**Requirement**
Among the records below, find each line that includes the string "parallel" and copy it.

**Materials provided**
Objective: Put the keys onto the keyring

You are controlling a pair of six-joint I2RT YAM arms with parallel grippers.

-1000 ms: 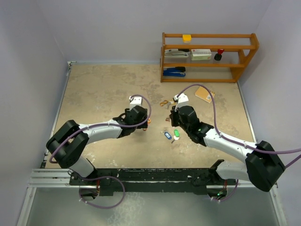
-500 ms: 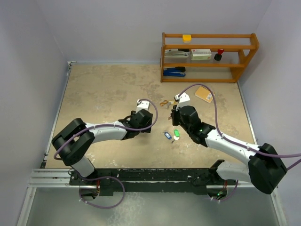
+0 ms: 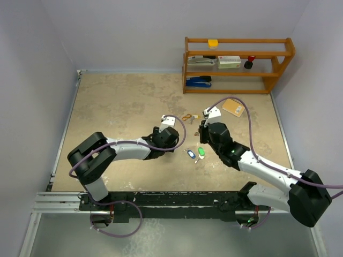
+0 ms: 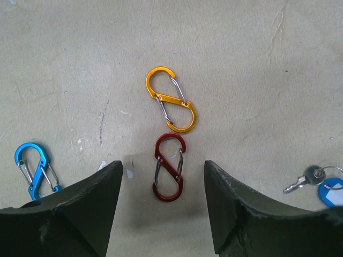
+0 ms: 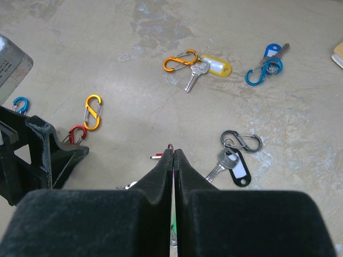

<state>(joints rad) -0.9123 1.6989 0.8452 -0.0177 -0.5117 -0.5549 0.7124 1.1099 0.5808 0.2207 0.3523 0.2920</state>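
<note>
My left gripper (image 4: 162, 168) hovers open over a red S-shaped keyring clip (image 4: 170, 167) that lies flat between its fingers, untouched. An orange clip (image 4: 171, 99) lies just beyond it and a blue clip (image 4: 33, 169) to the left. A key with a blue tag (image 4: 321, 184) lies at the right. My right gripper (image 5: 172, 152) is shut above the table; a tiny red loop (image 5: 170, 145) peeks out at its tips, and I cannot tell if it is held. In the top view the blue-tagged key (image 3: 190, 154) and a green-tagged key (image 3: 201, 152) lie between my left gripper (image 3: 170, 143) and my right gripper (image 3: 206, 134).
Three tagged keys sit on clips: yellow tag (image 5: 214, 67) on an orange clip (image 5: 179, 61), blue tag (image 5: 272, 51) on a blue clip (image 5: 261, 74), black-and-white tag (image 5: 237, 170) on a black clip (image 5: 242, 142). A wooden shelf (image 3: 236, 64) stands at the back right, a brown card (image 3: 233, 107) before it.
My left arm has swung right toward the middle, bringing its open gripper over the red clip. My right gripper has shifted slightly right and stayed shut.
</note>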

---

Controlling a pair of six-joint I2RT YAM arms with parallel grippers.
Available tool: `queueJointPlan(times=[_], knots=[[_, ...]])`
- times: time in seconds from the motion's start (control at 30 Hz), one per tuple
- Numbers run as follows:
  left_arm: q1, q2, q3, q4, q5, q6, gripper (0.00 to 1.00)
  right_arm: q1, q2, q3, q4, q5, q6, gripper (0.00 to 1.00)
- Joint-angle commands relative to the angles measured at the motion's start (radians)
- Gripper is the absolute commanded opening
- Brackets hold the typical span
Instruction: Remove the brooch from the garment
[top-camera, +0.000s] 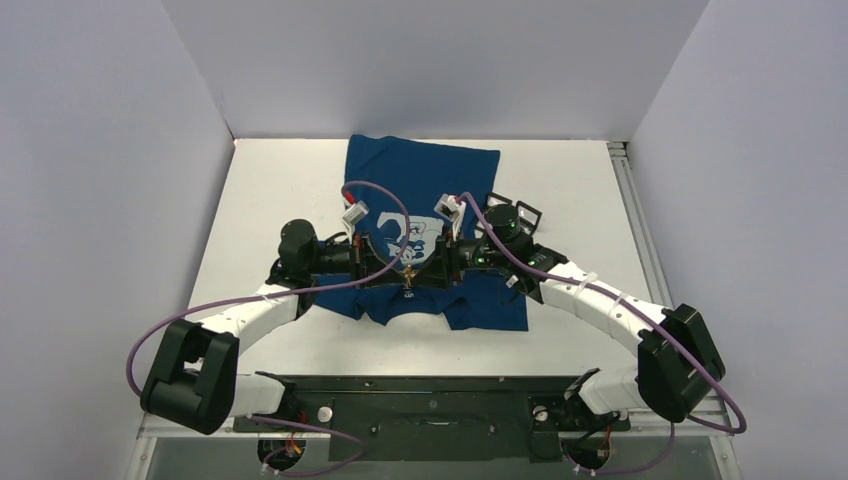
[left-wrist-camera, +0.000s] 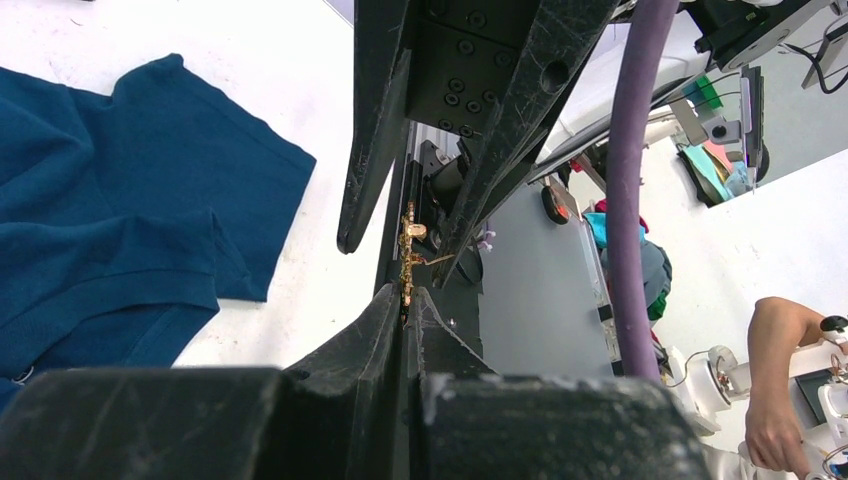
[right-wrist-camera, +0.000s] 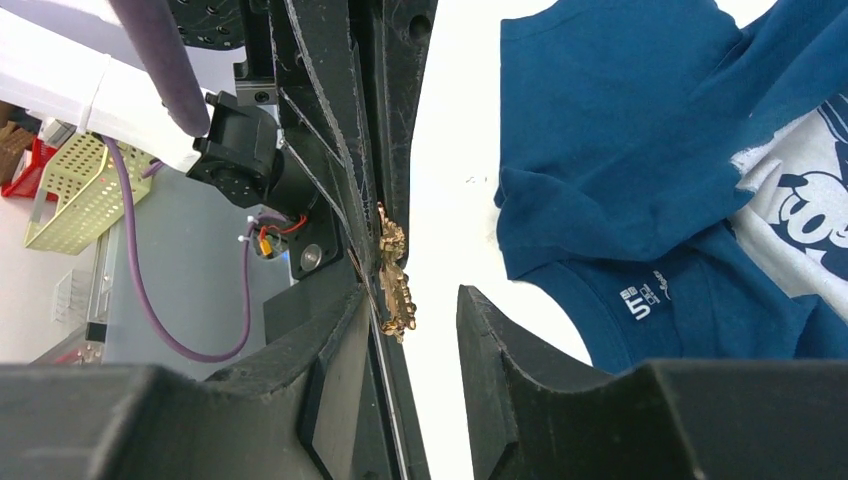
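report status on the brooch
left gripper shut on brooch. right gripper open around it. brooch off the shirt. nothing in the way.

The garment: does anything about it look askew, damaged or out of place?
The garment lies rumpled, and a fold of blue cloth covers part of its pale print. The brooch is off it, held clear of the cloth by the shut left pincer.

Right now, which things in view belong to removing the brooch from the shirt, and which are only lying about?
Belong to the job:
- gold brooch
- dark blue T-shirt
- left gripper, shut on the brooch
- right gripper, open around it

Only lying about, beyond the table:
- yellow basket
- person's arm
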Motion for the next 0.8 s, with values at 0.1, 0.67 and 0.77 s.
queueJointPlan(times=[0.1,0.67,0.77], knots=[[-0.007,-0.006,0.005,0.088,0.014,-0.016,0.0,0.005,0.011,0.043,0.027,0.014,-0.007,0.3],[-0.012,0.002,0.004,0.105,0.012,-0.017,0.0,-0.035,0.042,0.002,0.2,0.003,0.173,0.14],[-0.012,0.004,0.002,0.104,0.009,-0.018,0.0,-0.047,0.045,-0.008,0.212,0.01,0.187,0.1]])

**Exercise solution**
You are controlling a pair of six-joint I2RT YAM arms with parallel grippers.
Controlling a pair of six-joint I2RT YAM arms with parallel grippers.

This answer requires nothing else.